HOW TO COMPLETE THIS TASK:
Could you retype the whole listing, word for word?

DATA PROVIDED:

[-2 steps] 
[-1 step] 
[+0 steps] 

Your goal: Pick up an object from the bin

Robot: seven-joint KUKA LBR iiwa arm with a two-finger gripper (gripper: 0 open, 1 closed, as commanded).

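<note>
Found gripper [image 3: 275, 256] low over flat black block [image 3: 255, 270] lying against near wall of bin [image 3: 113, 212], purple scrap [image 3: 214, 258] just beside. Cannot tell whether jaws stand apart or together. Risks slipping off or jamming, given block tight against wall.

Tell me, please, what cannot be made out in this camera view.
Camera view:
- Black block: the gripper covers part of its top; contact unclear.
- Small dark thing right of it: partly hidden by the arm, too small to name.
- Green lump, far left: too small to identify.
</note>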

OUTPUT OF THE TASK:
[-2 steps] 
[-1 step] 
[+0 steps] 

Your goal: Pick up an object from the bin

Robot: seven-joint KUKA LBR iiwa arm with a two-finger gripper (gripper: 0 open, 1 closed, as commanded).

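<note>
Found gripper [image 3: 275, 256] low over flat black block [image 3: 255, 270] lying against near wall of bin [image 3: 113, 212], purple scrap [image 3: 214, 258] just beside. Cannot tell whether jaws stand apart or together. Risks slipping off or jamming, given block tight against wall.

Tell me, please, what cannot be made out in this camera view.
Camera view:
- Black block: the gripper covers part of its top; contact unclear.
- Small dark thing right of it: partly hidden by the arm, too small to name.
- Green lump, far left: too small to identify.
</note>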

Whatever the exercise asked has now been answered.